Decreased frequency of CCR7+CD45RAhigh naïve T cells and unreduced frequency of CCR7+CD45RAmedvery early memory T cells in granulomatosis with polyangiitis

Earlier studies have reported significantly lower percentages of peripheral blood TN by using CCR7 and CD45RO or CD45RB expression for the phenotypic characterization of T cells in patients with GPA [20, 21]. In this study, we showed a segregation of the CCR7+CD45RA+ T cell compartment into different two subsets based on CCR4 and CCR6 expression and CD45RA fluorescence intensity.
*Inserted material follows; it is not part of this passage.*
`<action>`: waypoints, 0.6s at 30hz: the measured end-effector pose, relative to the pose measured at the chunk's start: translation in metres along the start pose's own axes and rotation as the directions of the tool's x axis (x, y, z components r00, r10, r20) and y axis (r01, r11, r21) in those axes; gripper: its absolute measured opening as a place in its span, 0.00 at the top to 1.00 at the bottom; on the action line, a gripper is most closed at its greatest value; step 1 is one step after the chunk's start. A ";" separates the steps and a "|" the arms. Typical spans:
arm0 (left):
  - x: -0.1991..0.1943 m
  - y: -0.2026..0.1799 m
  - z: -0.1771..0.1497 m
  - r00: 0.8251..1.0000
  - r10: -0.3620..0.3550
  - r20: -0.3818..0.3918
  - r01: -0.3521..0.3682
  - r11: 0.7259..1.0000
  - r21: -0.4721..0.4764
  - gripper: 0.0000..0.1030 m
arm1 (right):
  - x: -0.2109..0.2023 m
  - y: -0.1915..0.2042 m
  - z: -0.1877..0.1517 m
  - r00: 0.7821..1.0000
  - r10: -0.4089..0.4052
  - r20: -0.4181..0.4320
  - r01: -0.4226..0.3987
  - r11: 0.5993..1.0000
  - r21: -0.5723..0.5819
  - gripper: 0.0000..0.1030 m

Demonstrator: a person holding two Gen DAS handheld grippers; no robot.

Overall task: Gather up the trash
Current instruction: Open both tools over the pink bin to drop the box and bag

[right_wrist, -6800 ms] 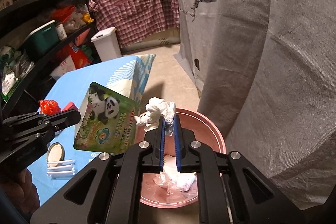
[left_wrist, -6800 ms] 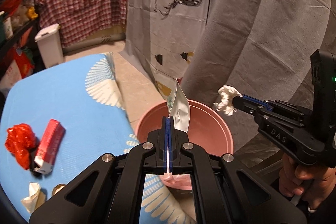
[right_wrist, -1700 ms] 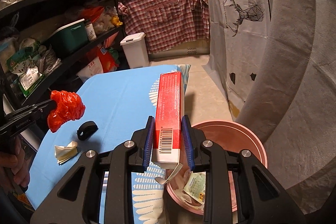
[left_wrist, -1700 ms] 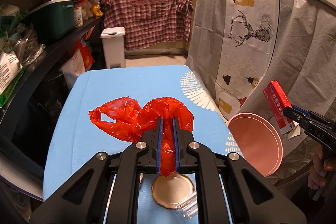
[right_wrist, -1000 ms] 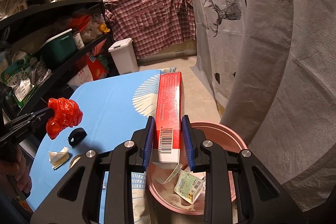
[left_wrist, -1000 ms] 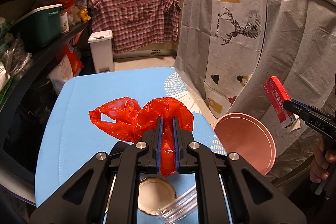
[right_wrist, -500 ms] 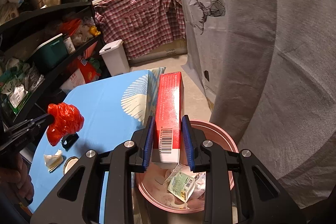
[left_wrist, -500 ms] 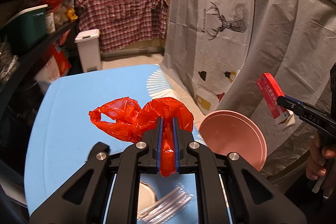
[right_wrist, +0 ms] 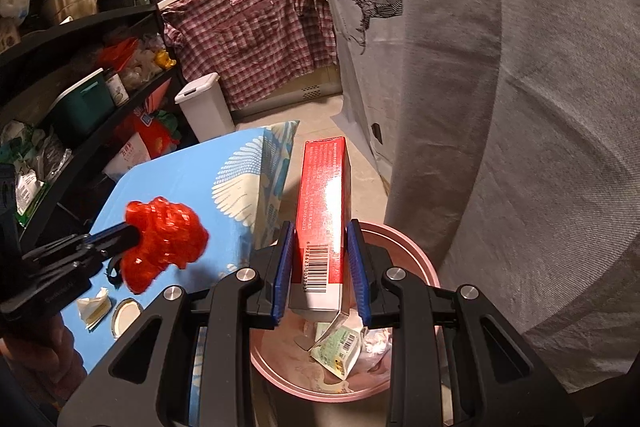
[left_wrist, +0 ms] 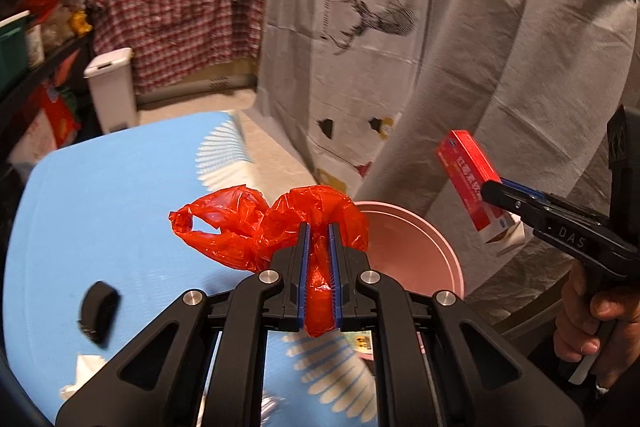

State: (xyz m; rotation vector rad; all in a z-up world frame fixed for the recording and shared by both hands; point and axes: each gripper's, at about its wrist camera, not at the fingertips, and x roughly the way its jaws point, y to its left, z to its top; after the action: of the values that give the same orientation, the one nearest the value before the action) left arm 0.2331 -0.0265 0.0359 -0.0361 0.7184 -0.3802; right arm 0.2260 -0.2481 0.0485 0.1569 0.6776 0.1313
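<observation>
My left gripper (left_wrist: 318,227) is shut on a crumpled red plastic bag (left_wrist: 256,223), held above the blue table's right edge, just left of the pink bin (left_wrist: 416,259). From the right wrist view the same red bag (right_wrist: 164,239) hangs off the left gripper over the table. My right gripper (right_wrist: 320,251) is shut on a red and white carton (right_wrist: 324,211), held upright over the pink bin (right_wrist: 420,267). The carton (left_wrist: 472,179) also shows at the right of the left wrist view. Wrappers and tissue lie inside the bin.
On the blue table (left_wrist: 100,195) lie a small black object (left_wrist: 98,311), a crumpled tissue (right_wrist: 94,307) and a round metal lid (right_wrist: 124,311). A grey curtain (right_wrist: 520,107) hangs close behind the bin. A white pedal bin (right_wrist: 204,107) stands beyond the table, and shelves line the left.
My left gripper has carried the red bag rightward toward the pink bin, which now sits just behind the bag. The right gripper with the carton has edged further over the bin.
</observation>
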 end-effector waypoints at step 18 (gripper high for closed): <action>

This prompted us to investigate whether TN and TVEM frequencies were likewise decreased within the total CD4+ T-cell population. In line with the aforementioned earlier studies, we found a significantly lower percentage of CCR7+CD45RAhigh TN in patients with GPA compared with healthy controls [20, 21]. In contrast, CCR7+CD45RAmed TVEM frequencies were similar in patients with GPA and healthy individuals (Figure 3).

Figure 3
figure 3

Decreased frequency of naïve T cells (T N ) and unreduced frequency of very early memory T cells (T VEM ) in patients with granulomatosis with polyangiitis (GPA). Percentages of CCR7+CD45RAmed TVEM and CCR7+CD45RAhigh TN in the CD4+ T cell population are shown. Percentages of positive cells were assessed by flow cytometry. Values are presented as mean ± standard error of the mean. **P < 0.01, Mann-Whitney U test. CCR, CC chemokine receptor; HC, healthy control.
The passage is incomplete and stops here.